Vol. 12 No. 2-3 (2021): "New era" and international relations. Practices and discourses of a rising China
In the "New Era" of China, the search for adequate international status is an essential component of the processes of domestic political legitimacy. "Stood Up" (zhànqǐlai 站起来) in the era of Mao Zedong and "gotten rich" (fùqǐlai 富起来) in the era of Deng Xiaoping, Xi Jinping's China now aspires to internationally "get strong" (qiángqǐlai 强起来), thereby bringing to final fulfillment the "great rejuvenation of the Chinese nation" (Zhōnghuá mínzú wěidà fùxīng 中华民族伟大复兴) promised by the Communist Party. Today, the objective seems closer than ever, in an international context which - in the eyes of the Chinese leadership - is not only characterized by the prolongation of a "period of strategic opportunity" (zhànlüè jīyù qī 战略机遇期), but also by the manifestation of "unprecedented changes in a century" (bǎinián wèiyǒu zhī dabiàn jú 百年未有之大变局) such as to prefigure "the rise of the East and the decline of the West" (dōngshēng xījiàng 东升西降).
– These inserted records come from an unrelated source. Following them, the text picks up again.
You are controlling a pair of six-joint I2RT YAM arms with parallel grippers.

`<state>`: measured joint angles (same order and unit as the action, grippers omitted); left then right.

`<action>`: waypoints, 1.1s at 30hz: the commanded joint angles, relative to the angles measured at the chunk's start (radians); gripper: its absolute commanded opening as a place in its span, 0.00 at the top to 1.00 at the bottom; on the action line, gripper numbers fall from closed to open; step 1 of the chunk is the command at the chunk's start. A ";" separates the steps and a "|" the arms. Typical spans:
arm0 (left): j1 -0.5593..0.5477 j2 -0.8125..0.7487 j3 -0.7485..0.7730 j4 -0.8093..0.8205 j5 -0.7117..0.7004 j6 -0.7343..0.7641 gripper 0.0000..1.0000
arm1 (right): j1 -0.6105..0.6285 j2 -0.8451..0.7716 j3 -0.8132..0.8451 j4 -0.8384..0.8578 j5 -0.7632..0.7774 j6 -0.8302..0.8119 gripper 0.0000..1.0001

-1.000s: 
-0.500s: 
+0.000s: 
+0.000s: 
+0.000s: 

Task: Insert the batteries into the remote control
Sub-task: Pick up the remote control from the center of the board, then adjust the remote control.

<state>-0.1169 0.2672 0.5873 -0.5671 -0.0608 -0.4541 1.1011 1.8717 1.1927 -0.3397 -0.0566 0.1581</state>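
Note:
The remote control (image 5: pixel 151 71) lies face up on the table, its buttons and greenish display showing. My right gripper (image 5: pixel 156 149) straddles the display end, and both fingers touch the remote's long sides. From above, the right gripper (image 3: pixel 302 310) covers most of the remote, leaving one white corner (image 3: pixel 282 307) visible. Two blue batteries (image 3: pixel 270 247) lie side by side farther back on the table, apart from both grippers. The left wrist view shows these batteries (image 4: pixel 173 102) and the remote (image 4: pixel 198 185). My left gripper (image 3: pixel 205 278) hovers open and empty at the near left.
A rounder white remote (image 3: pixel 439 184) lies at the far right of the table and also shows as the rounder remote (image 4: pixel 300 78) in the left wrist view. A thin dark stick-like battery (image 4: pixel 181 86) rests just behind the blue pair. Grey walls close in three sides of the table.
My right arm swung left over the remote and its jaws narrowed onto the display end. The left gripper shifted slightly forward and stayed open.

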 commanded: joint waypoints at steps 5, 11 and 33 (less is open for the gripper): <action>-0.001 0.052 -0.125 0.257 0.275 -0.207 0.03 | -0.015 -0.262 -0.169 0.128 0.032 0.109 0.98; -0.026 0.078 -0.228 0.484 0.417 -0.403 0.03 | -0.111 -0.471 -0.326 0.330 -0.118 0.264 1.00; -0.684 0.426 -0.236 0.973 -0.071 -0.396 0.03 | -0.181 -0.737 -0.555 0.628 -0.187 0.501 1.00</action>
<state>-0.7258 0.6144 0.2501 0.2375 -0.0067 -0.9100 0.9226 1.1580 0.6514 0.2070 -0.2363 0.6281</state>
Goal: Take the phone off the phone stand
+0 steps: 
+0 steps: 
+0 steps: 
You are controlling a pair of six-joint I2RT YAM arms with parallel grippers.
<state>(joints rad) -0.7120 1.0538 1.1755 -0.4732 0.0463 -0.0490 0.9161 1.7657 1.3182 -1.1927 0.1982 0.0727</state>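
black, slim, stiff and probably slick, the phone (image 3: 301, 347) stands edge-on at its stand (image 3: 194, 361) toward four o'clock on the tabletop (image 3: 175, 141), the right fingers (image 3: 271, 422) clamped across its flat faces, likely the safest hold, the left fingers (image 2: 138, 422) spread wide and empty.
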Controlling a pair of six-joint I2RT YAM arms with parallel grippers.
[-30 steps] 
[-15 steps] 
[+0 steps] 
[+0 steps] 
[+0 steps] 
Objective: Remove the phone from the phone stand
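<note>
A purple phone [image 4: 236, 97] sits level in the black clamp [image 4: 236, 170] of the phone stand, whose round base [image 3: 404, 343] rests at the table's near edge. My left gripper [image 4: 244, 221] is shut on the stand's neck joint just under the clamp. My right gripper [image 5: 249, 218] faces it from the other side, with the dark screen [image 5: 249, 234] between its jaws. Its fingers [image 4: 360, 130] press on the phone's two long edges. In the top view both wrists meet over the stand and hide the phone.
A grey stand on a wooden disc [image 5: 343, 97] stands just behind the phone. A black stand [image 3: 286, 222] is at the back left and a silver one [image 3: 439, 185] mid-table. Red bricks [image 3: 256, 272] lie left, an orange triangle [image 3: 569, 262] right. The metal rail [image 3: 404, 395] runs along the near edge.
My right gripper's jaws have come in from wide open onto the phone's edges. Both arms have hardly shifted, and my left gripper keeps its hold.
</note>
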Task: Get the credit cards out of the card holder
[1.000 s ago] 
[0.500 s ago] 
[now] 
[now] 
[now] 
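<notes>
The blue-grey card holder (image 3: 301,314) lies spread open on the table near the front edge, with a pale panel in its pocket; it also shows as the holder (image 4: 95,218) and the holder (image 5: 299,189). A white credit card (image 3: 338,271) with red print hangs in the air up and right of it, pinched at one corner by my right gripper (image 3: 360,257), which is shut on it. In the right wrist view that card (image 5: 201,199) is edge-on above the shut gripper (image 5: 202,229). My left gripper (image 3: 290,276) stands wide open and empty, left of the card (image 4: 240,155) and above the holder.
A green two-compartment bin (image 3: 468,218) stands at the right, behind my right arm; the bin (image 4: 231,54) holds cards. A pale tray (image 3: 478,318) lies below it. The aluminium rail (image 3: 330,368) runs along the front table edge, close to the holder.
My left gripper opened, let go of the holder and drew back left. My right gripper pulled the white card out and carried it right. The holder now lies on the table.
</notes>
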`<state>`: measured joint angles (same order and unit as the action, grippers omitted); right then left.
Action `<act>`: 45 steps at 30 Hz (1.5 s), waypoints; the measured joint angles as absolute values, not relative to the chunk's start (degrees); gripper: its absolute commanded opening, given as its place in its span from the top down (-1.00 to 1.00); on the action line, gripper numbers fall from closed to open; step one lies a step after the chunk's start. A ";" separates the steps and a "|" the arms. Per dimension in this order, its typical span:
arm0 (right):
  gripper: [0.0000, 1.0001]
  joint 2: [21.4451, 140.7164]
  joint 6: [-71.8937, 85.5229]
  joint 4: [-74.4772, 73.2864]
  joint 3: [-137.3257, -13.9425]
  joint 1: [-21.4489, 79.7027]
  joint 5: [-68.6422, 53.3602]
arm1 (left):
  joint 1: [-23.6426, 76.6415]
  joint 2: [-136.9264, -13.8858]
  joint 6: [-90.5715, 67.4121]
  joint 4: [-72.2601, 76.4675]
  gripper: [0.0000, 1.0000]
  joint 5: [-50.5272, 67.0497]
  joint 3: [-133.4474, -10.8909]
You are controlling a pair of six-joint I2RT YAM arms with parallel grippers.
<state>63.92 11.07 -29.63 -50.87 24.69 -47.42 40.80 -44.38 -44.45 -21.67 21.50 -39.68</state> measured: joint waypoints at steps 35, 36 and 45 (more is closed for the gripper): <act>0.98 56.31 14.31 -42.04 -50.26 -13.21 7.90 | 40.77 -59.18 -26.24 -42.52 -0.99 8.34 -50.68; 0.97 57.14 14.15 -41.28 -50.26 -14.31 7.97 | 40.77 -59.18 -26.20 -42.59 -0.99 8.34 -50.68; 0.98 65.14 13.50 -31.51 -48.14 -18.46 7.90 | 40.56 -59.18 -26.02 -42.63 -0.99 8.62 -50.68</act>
In this context, China's foreign policy action is characterized by an unprecedented ambition that seems to have now definitively dismissed - both in terms of practices and in terms of discourse - the "keeping a low profile and biding one’s time" (tāoguāng yǎnghuì 韬光养晦) of the old era. A line of greater intransigence can be seen in the practices and speeches of Beijing within the perimeter of its periphery, particularly with regard to territorial disputes as well as the ongoing Taiwan issue. At the same time, this unprecedented ambition characterizes China's projection beyond the traditional regional horizon. Thus, to the growing pressure exerted by the United States since the Obama administration, Beijing responds by articulating its own vision of the international order and claiming its own "discourse power" (huàyǔquán 话语权) in the global public space. In this sense, the Belt & Road Initiative (BRI) represents only the most visible manifestation of a more generalized China activism, aimed at shaping, adapting, or challenging norms, rules, and institutions of the liberal international order as well as globalized at the end of the Cold War.